[WORK ORDER] Lines to restate from the data below: from the one containing "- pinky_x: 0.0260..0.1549" to the one containing "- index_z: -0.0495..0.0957", both included. Give them again exactly, and only them.

[GIVEN INFORMATION]
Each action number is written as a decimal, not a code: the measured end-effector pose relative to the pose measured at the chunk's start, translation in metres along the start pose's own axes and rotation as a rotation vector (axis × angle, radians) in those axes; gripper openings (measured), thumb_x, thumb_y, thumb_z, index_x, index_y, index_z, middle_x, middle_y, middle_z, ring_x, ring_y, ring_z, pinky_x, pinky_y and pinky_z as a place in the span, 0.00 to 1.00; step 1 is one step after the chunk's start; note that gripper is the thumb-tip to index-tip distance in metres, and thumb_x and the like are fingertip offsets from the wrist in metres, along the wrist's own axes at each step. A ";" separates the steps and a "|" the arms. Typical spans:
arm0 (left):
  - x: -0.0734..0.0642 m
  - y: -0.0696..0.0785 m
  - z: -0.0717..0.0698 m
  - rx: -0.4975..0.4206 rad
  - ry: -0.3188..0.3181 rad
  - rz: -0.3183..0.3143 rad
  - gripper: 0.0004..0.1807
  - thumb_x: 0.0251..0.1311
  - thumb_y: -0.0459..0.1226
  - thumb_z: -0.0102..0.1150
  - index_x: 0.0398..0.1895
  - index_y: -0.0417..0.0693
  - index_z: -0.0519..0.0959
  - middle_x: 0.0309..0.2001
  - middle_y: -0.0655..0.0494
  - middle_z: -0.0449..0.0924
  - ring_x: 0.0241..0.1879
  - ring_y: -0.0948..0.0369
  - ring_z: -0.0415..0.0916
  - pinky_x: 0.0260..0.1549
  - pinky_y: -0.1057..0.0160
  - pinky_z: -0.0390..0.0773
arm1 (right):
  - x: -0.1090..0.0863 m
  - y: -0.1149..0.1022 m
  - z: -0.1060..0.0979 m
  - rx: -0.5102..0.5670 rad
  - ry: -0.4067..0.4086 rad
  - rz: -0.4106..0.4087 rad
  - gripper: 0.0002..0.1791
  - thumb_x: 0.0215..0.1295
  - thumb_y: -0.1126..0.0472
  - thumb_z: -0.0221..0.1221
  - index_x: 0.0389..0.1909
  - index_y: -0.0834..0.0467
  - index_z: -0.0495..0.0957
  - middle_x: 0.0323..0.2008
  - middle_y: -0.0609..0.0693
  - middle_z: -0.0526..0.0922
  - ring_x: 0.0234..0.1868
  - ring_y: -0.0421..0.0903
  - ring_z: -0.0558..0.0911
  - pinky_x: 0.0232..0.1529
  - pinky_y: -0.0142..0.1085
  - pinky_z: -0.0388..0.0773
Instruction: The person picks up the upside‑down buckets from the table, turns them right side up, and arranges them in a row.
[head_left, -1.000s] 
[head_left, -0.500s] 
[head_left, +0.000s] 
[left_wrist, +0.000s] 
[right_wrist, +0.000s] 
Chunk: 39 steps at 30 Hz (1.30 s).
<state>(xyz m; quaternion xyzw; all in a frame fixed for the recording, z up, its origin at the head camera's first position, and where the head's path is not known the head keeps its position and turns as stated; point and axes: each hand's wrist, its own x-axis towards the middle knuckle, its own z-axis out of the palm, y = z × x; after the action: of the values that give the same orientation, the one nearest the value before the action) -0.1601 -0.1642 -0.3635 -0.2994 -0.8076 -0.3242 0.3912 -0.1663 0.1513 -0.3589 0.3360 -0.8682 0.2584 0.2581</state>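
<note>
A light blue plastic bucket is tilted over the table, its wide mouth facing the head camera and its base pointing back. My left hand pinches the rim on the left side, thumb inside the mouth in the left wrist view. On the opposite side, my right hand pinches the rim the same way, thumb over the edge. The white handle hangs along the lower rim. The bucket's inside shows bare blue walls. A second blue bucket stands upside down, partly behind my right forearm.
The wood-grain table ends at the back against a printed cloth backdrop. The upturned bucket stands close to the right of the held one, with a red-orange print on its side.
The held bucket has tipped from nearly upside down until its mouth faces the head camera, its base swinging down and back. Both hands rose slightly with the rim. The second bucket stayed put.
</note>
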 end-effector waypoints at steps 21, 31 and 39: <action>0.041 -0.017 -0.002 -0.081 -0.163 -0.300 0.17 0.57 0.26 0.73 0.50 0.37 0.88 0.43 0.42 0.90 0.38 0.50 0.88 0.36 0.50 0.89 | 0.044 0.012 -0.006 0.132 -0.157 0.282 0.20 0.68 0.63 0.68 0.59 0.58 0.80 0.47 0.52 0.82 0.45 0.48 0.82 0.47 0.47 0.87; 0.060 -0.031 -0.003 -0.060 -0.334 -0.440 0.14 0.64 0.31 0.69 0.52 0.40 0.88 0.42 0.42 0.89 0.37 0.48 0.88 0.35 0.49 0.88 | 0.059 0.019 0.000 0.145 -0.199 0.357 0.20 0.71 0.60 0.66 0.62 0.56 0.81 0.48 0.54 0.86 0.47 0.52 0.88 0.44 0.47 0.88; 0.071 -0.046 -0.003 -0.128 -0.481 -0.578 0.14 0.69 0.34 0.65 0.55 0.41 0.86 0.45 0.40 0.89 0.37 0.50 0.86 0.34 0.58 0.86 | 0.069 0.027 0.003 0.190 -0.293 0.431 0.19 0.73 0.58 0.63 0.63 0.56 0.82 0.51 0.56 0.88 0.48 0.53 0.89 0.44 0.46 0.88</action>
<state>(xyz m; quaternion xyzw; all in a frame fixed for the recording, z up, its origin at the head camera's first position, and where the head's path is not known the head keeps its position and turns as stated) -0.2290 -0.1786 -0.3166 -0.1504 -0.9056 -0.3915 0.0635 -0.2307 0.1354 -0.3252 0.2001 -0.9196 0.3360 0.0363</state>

[REPLY]
  - pinky_x: 0.0260..0.1549
  - pinky_y: -0.1057..0.0160
  - pinky_z: -0.0390..0.0773
arm1 (right):
  - x: -0.1090..0.0863 m
  - y: -0.1149..0.1022 m
  - z: -0.1060..0.0979 m
  - rx: -0.5102..0.5670 rad
  - ry: -0.4067..0.4086 rad
  - rz: -0.4106..0.4087 rad
  - gripper: 0.0002..0.1791
  - thumb_x: 0.0215..0.1295
  - thumb_y: -0.1126..0.0472
  - thumb_z: -0.0221..0.1221
  - index_x: 0.0389..0.1909
  - index_y: -0.0834..0.0467
  - index_z: -0.0495..0.0957

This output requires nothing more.